Temporal Knowledge Graph Reasoning with Historical Contrastive Learning
Yi Xu, Junjie Ou, Hui Xu, Luoyi Fu

TL;DR
This paper introduces CENET, a novel temporal knowledge graph reasoning model that leverages historical contrastive learning to improve event forecasting, especially for entities with limited historical data.
Contribution
The paper proposes a new training framework using contrastive learning to distinguish between historical and non-historical dependencies in temporal knowledge graphs.
Findings
CENET outperforms existing methods on five benchmark graphs.
Achieves at least 8.3% relative improvement in Hits@1.

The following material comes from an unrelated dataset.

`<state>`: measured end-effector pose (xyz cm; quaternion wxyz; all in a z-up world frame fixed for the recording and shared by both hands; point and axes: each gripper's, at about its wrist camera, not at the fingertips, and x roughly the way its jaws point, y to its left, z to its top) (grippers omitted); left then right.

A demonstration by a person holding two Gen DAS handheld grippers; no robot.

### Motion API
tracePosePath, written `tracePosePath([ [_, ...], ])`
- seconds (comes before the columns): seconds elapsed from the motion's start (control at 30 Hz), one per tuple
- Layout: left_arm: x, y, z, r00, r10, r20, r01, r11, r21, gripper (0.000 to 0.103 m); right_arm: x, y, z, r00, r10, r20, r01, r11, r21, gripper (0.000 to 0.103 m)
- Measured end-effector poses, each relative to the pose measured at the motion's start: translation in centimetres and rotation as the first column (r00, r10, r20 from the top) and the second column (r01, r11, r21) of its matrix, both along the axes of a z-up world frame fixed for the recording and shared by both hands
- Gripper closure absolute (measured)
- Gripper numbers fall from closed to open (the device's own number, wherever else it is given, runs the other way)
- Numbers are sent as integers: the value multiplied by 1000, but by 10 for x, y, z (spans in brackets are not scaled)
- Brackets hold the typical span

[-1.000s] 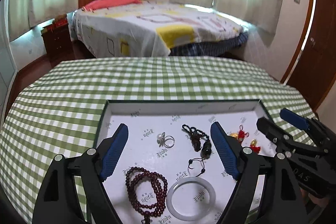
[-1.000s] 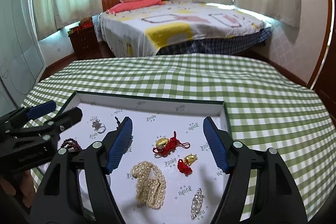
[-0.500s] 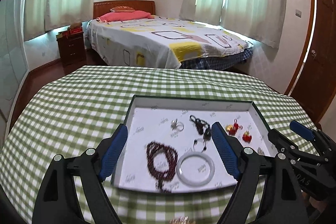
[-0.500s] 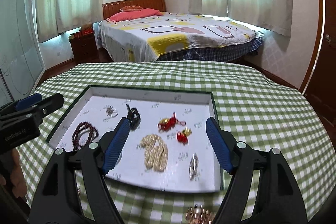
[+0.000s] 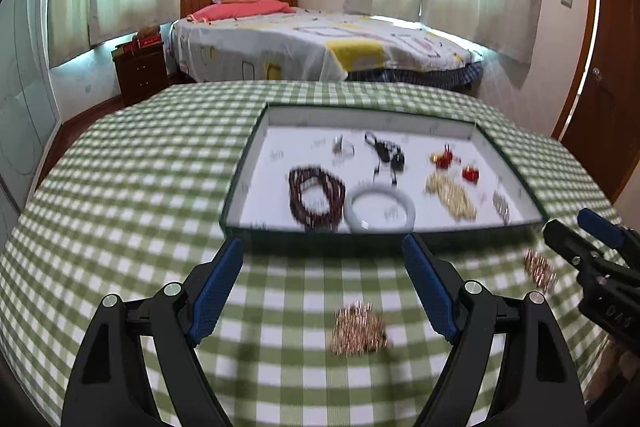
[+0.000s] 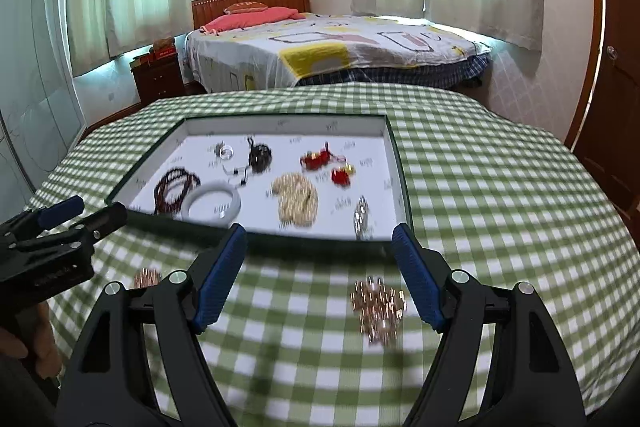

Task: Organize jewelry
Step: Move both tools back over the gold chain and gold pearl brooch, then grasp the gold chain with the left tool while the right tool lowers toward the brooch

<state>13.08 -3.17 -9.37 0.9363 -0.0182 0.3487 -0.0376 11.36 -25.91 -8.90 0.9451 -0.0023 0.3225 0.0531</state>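
Observation:
A dark-rimmed white tray point(image 5: 244, 183) point(image 6: 398, 163) on the green checked table holds a dark red bead bracelet point(image 5: 317, 195), a pale jade bangle point(image 5: 379, 211), a ring point(image 5: 344, 148), a black cord piece point(image 5: 386, 154), red-gold charms point(image 5: 444, 159), a pearl strand point(image 6: 295, 198) and a silver brooch point(image 6: 361, 217). Two rose-gold pieces lie on the cloth in front of the tray, one point(image 5: 357, 327) point(image 6: 146, 277) between my left gripper's fingers and one point(image 6: 378, 303) point(image 5: 540, 269) between my right gripper's fingers. Left gripper point(image 5: 323, 291) and right gripper point(image 6: 319, 279) are both open and empty above the cloth.
The round table's edge curves away on all sides. Beyond it stand a bed point(image 5: 320, 43), a dark wooden nightstand point(image 5: 140, 67) and a wooden door point(image 5: 604, 67) at the right. The frames are motion-blurred.
Both grippers have pulled back from over the tray toward the table's near side. The tray now lies farther ahead, and two rose-gold pieces on the cloth have come into view.

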Motion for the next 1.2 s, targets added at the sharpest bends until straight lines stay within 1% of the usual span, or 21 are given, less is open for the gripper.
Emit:
tracePosePath([
  [0.2,-8,-6,-21,1000,-10,-30,10,1000,14,24,-15,-8,-23,999,-25,-35,25,1000,-1,30],
  [0.3,-10,-9,-29,999,-14,-43,15,1000,22,24,-18,-13,-29,998,-36,-43,36,999,3,30],
  [0.5,-10,-12,-39,997,-28,-77,30,999,25,24,-19,-16,-31,998,-38,-41,39,999,20,30],
  [0.7,-10,-12,-50,990,-46,-130,46,999,-3,24,-20,-16,-32,999,-36,-36,37,999,30,30],
  [0.77,-12,-14,-50,991,-53,-121,55,998,15,25,-20,-17,-31,999,-38,-34,39,999,35,30],
  [0.87,-15,-15,-51,993,-45,-111,50,998,41,37,-20,-18,-31,999,-41,-33,42,998,39,30],
  [0.93,-16,-12,-50,993,-44,-105,49,998,42,51,-19,-18,-33,998,-42,-36,44,998,44,30],
  [0.97,-16,-11,-50,994,-41,-101,45,998,41,55,-19,-18,-33,998,-42,-38,44,998,46,30],
  [1.03,-16,-9,-49,995,-41,-95,45,998,45,75,-20,-18,-34,998,-43,-40,45,998,47,30],
  [1.1,-17,-7,-49,995,-45,-89,50,998,48,85,-19,-18,-34,998,-43,-41,45,998,46,30],
  [1.2,-18,-3,-48,995,-57,-81,58,998,14,90,-20,-18,-34,998,-46,-40,48,998,46,30],
])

Effectively models both historical and non-historical dependencies.
Abstract
Temporal knowledge graph, serving as an effective way to store and model dynamic relations, shows promising prospects in event forecasting. However, most temporal knowledge graph reasoning methods are highly dependent on the recurrence or periodicity of events, which brings challenges to inferring future events related to entities that lack historical interaction. In fact, the current moment is often the combined effect of a small part of historical information and those unobserved underlying factors. To this end, we propose a new event forecasting model called Contrastive Event Network (CENET), based on a novel training framework of historical contrastive learning. CENET learns both the historical and non-historical dependency to distinguish the most potential entities that can best match the given query. Simultaneously, it trains representations of queries to investigate whether the…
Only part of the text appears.